A chaud, la réponse semble évidente. Non, Schleck n’est pas un champion par défaut, il a trop souvent prouvé son talent pour que ce soit le cas. Un coureur ne peut pas terminer un Giro (2007) et 3 tours de France (2009, 2010 et 2011) à la deuxième place sans être un grand athlète. Aujourd’hui, qui oserait dire que Poulidor, parce qu’il n’a jamais remporté le Tour, n’est pas un champion ? Personne.
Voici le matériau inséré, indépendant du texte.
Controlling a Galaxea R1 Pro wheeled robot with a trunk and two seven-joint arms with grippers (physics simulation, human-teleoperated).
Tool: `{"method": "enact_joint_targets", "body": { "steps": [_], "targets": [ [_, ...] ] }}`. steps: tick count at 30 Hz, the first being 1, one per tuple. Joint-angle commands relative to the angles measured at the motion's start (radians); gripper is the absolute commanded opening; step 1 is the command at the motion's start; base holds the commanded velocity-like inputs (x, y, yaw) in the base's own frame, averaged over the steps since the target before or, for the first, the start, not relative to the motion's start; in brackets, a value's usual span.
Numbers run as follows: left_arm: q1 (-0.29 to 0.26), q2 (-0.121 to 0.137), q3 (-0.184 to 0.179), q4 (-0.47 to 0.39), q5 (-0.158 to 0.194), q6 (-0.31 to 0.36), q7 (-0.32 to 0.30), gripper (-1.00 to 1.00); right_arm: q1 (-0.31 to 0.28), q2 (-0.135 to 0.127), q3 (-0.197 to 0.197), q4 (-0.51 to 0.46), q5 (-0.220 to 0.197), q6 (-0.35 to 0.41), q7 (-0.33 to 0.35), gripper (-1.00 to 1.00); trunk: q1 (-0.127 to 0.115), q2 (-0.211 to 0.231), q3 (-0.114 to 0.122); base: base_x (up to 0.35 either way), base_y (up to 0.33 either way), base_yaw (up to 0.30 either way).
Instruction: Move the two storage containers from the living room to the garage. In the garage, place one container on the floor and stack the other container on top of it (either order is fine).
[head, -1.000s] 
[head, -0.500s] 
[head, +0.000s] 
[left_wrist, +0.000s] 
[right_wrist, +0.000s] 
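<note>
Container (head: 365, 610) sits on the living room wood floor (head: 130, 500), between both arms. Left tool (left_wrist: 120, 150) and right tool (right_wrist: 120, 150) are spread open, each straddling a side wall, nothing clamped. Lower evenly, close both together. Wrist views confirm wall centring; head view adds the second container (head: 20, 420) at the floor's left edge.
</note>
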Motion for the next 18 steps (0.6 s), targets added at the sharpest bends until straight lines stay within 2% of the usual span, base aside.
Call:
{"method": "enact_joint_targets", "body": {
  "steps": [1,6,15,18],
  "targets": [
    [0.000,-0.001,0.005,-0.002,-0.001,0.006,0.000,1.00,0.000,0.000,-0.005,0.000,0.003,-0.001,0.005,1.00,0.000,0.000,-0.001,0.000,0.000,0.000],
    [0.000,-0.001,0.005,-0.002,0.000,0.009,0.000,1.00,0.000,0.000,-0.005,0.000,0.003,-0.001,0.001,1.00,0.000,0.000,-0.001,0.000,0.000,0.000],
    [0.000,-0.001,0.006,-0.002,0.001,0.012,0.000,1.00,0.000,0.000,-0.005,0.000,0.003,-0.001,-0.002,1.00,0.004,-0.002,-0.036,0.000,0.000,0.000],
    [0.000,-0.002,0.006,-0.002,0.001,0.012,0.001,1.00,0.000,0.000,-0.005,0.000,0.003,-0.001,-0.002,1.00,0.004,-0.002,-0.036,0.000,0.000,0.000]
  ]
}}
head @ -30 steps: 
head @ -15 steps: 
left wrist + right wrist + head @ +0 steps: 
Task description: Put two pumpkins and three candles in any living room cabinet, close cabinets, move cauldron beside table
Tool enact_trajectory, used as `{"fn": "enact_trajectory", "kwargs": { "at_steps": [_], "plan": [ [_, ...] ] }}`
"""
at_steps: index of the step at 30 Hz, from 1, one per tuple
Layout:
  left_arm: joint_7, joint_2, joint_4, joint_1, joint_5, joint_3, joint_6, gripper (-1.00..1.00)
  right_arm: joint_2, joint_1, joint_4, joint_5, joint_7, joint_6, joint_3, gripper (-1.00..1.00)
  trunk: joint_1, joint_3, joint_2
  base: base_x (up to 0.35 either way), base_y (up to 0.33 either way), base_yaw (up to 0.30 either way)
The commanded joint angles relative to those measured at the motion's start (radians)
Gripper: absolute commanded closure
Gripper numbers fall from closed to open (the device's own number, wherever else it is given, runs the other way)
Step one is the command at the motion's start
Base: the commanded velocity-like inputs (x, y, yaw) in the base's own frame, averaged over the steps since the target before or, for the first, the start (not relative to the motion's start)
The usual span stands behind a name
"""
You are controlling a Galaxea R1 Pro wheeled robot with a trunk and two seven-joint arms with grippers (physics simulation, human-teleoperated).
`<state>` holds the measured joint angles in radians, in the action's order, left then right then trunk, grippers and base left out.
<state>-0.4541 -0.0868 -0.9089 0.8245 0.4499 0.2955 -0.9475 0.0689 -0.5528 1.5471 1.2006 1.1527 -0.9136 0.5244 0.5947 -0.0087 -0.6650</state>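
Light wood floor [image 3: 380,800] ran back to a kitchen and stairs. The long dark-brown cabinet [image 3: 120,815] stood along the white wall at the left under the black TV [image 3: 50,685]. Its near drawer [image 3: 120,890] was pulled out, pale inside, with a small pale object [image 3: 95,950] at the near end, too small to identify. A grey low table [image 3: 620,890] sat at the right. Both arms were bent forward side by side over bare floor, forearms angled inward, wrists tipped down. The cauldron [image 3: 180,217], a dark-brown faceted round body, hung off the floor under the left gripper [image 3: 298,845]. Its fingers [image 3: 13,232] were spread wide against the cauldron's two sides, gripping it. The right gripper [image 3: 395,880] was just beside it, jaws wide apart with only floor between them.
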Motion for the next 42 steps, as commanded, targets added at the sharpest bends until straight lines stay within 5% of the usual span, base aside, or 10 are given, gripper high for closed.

Rappelez-vous aussi cet après-midi de juillet 2011 où, sur les pentes de l’Izoard, Schleck s’échappa avant de résister à la meute des favoris et de s’imposer au sommet du Galibier avec plus de deux minutes d’avance. Quand un coureur est capable d’un tel exploit, il ne peut pas être un imposteur. Ce jour-là, Andy a ressuscité le cyclisme d’antan, celui où les leaders du classement général pouvaient s’attaquer à 70 kilomètres de l’arrivée d’une étape riche de trois cols hors catégorie. Pour cette raison aussi, Schleck est un grand. Il pratique un cyclisme offensif, généreux -même s’il est parfois inhibé et dans la retenue lorsque son frère, Frank, est en course- à l’opposé de celui des leaders prudents et calculateurs.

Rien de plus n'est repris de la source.